-- Data shown --

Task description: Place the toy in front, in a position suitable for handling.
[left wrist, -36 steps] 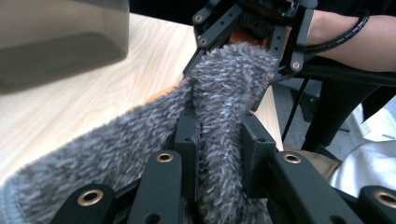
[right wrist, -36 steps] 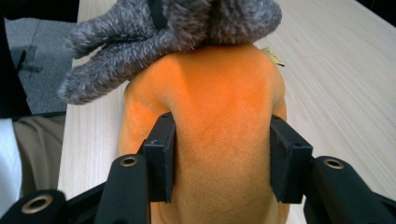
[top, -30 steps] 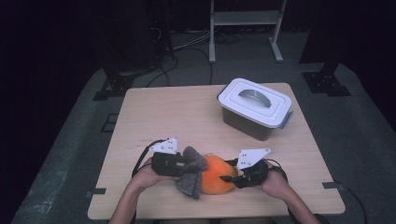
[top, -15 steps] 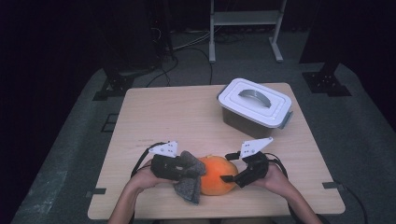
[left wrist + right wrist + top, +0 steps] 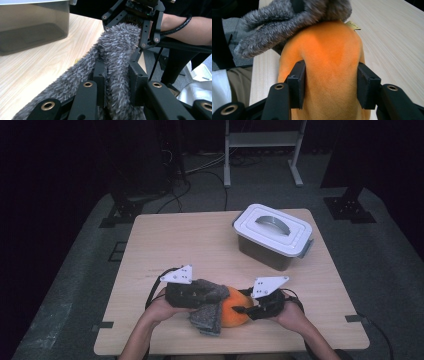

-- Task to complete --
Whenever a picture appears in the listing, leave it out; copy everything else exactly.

-- Response area --
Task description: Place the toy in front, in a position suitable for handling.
[left wrist, -36 steps] 
[right wrist, -36 steps] 
[top, -30 steps] 
[top, -15 steps] 
[left wrist + right wrist + top, +0 steps] 

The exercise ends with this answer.